Era il 4 giugno del 2014 quando Latina bussò alle porte di Bruxelles, stavolta non per rendere conto di procedure di infrazione o deroghe, ma per ritirare il premio Best of the best Life Environment/Information projects. Primo posto assoluto in Europa grazie alla “capacità di distinguersi per la produzione di miglioramenti ambientali, sociali ed economici”. Il progetto che ha reso possibile tale importante riconoscimento per il territorio pontino si chiama “Life Rewetland – Widespread introduction of constructed wetlands for a westwater treatment of Agro Pontino” . La Provincia di Latina l’ente capofila con i suoi cinque partner: Comune di Latina, Parco Nazionale del Circeo, Consorzio di Bonifica e la società di progettazione U-space srl.  Uno slancio verso la sostenibilità ambientale, in particolare della risorsa idrica, con la messa in piedi di un sistema integrato di fitodepurazione delle acque reflue.

Facciamo un balzo temporale fino alla giornata di giovedì 9 dicembre 2016. Certamente non una data casuale. Il giorno prima è arrivato, infatti, il deferimento dell’Italia alla Corte di Giustizia Ue,  per la violazione della direttiva comunitaria 1991/271 sul raccoglimento e trattamento delle acque di scarico. Sono 63 i milioni di multa chiesti nell’istanza avanzata dalla Commissione Europea, quasi in concomitanza con il diramarsi della notizia, arrivata da fonti interne a Bruxelles, sulla chiusura della procedura di infrazione riguardante il conferimento in discarica di rifiuto non trattato.  Sono circa ottanta gli insediamenti urbani in cui è stata registrata tale inosservanza; nessun comune del Lazio figura nella lista nera. Ma il segnale è forte e l’Europa non sembra intenzionata a fare sconti.  Ed ecco perché la determina a firma del settore Ambiente pubblicata il 9 dicembre nell’albo pretorio del Comune di Latina presenta dei provvidi contorni. Si tratta di un atto di affidamento della gestione del bacino di fitodepurazione a servizio del depuratore di Foce Verde. Il destinatario: Acqualatina.

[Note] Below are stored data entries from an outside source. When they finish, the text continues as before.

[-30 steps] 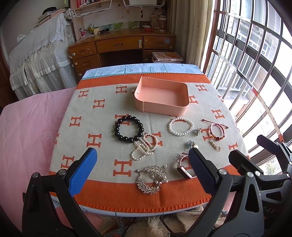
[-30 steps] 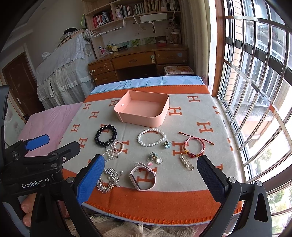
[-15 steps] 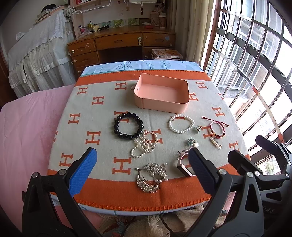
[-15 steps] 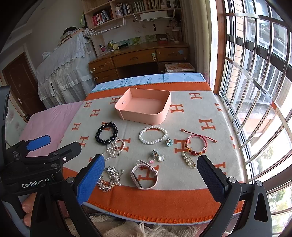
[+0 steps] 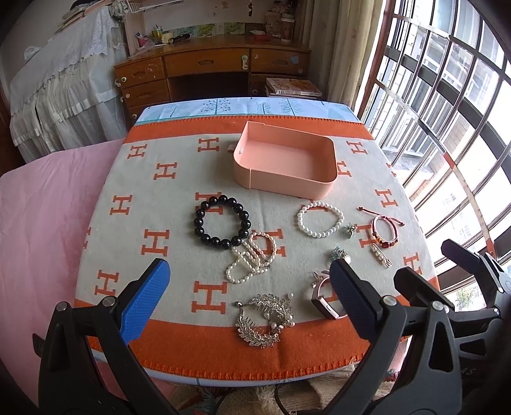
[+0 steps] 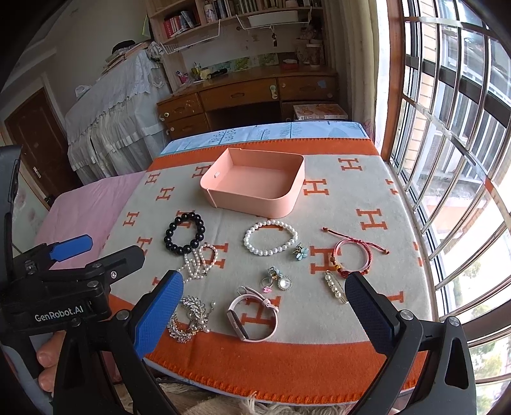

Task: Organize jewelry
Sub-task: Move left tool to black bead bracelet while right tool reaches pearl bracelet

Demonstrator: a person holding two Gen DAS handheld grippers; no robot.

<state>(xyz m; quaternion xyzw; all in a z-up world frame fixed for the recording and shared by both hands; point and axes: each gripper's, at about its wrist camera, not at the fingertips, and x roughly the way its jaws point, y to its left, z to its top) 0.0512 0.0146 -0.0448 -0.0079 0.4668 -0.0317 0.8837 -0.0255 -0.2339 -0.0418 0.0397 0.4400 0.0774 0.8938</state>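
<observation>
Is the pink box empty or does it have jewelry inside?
Empty. The pink box shows only its bare floor in both views; the black bead bracelet and other pieces lie outside on the blanket.

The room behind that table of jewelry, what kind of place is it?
Most likely a bedroom or study at home: a wooden desk with drawers, bookshelves above it, and a barred bay window alongside.
</observation>
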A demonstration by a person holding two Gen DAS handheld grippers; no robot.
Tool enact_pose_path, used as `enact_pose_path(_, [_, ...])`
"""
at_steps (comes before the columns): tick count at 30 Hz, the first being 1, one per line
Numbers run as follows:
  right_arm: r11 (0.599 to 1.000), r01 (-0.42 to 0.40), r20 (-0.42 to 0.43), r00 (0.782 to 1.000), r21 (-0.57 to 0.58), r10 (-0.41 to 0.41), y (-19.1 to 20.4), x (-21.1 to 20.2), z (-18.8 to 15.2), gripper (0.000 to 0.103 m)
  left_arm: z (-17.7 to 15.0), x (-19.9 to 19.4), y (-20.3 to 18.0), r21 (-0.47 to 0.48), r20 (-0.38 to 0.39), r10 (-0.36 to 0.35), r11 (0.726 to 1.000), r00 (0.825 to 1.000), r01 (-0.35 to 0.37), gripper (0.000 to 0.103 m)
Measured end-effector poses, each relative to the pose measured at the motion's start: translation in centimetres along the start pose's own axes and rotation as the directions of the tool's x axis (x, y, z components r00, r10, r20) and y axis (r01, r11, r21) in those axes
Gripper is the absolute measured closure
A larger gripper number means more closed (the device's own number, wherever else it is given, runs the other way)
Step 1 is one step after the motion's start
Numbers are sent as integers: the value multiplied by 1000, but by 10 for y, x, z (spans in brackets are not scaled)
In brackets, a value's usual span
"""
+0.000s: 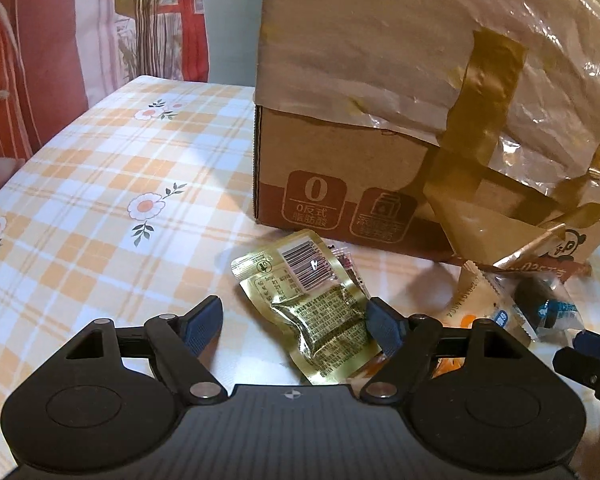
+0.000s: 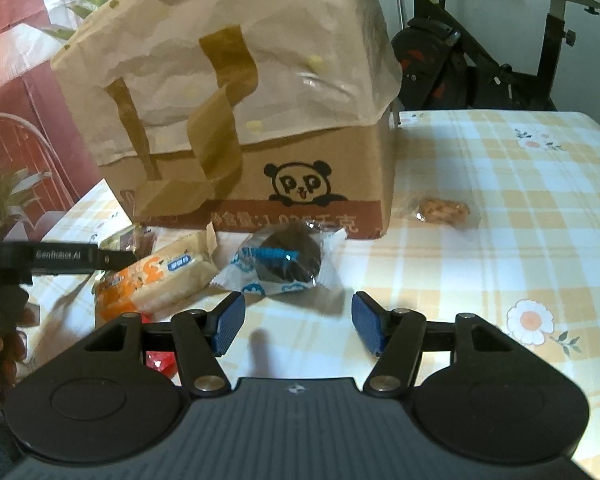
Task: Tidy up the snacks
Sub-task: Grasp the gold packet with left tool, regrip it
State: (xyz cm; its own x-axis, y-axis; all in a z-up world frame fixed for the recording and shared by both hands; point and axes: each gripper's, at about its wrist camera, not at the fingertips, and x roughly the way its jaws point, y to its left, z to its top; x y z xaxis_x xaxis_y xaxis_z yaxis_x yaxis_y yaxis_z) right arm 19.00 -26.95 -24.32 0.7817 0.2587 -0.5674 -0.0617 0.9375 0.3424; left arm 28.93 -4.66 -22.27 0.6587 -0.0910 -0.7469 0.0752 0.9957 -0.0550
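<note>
Snacks lie scattered on the checked, flower-printed counter [image 1: 100,184] at the near foot of a cardboard box [image 2: 320,184], which is draped in crumpled plastic wrap with loose brown tape [image 2: 220,120] hanging down its front.

In the left wrist view a gold foil packet [image 1: 320,312], barcode side up, lies flat on the counter between the fingers of the left gripper [image 1: 296,324]. Those fingers stand apart; the right-hand one is at the packet's edge, though contact cannot be told for sure, and the left-hand one is clear of it. Just beyond the packet, against the box, a small dark red wrapped piece [image 1: 346,262] peeks out.

To the right of the gold packet lie an orange-and-cream wrapped cake [image 2: 160,280] and, touching its right end, a dark round cookie in a clear blue-and-white wrapper [image 2: 284,260]. The right gripper [image 2: 298,322] hovers just near of the cookie, its fingers apart with only bare counter between them. A red wrapper [image 2: 160,360] shows under the left side of this gripper.

Farther right, apart from the rest and just beside the box's right corner, a brown nutty snack in clear wrap [image 2: 442,210] lies alone. An exercise bike [image 2: 480,60] stands beyond the counter.
</note>
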Motion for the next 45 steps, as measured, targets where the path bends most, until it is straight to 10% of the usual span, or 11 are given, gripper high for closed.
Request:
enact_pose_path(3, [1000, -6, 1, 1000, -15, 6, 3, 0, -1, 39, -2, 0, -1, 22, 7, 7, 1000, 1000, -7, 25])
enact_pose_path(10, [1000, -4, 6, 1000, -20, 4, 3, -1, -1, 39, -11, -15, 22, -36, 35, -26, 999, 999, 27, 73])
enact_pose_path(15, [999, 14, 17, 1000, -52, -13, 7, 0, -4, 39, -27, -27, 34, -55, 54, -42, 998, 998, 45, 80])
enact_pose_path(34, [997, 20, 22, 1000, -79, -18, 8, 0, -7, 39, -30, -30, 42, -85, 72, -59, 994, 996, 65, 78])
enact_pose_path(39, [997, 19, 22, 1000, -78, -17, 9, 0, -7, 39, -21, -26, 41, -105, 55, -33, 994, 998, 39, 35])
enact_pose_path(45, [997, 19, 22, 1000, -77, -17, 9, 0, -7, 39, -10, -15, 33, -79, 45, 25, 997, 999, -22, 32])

Uno dei tasselli del maxi-progetto, incagliato nelle storture e nelle pieghe della macchina amministrativa. Già perché da giungo del 2014 ad oggi sono passati due anni e mezzo, un intervallo di tempo in cui il classico canovaccio all’italiano ha fatto da padrone. Zero monitoraggio, zero manutenzione e sperpero di denaro pubblico. Insomma, un film già visto; lo scenario, opere finanziate ma lasciate in stato di abbandono.

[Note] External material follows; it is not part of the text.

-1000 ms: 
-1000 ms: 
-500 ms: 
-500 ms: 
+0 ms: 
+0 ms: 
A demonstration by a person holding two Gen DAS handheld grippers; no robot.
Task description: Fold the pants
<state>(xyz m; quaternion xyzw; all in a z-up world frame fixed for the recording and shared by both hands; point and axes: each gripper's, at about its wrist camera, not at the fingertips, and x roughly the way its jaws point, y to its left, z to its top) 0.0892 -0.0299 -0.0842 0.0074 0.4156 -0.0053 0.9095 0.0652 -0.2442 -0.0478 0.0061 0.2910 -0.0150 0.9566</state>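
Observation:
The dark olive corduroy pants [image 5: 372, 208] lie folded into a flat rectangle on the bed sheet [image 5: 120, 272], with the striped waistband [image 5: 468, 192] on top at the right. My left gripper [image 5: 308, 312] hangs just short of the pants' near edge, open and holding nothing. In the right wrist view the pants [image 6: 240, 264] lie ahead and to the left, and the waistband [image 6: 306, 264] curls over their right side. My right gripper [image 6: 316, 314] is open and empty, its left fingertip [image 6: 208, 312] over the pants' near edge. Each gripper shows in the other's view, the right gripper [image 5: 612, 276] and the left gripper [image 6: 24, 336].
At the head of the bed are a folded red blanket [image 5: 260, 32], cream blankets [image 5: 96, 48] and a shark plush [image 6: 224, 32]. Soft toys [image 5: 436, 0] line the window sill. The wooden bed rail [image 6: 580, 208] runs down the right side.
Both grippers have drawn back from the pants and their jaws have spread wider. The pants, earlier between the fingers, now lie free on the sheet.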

Il pregresso:  campanello d’allarme sui corsi d’acqua pontini.  Non è solamente la direttiva europea 1991/271 a porre pesanti paletti all’Italia e a rappresentare l’origine del progetto Life Rewetland.  La direttiva 2000/60 imponeva entro il 2015 di allineare alla media europea gli standard sulla qualità delle acque. A fronte di tale indirizzo attuativo arrivato dall’Unione Europea, la Regione Lazio nel 2006 redige un Pianto di Tutele delle Acque (PTAR) in cui, oltre a mettere nero su bianco un programma di riqualificazione ambientale, va a mappare lo stato dei vari bacini idrografici presenti nel territorio. Un quadro reso possibile dai risultati del “Piano di Monitoraggio acque superficiali interne e costiere” avviato nel 2003 dalla Provincia, operazione che visto l’installazione di 17 stazioni di rilievo e la realizzazione di una banca dati. Il responso  sulle acque pontine fu impietoso: dei 32 sottobacini analizzati (in riferimento ai cinque bacini idrografici presenti nel territorio), nella valutazione dello stato 11 risultano tra lo scarso e il pessimo.  Dati riconfermati dall’introduzione del macrodescrittore LIMeco sullo stato ecologico, riguardante quindi la presenza di nutrienti ed ossigenazioni, elementi essenziali per la vita e per il mantenimento dell’integrità ecologica del contesto ambientale.

La mappa dello stato ecologico delle acque superficiali in provincia di Latina- Piano Regionale di Tutela delle Acque

Una corretto trattamento delle acque di scarico è, dunque, un fattore determinante nel preservare lo stato ambientale dei corpi idrici. A tal proposito nel 2011 la Regione  approva un documento tecnico che detta le nuove regole per l’installazione degli impianti di fitodepurazione. Il solco su cui realizzare interventi in tal senso venne dunque definito e normato.

(Le copertine dei quattro progetti pilota. clicca sulla galleria)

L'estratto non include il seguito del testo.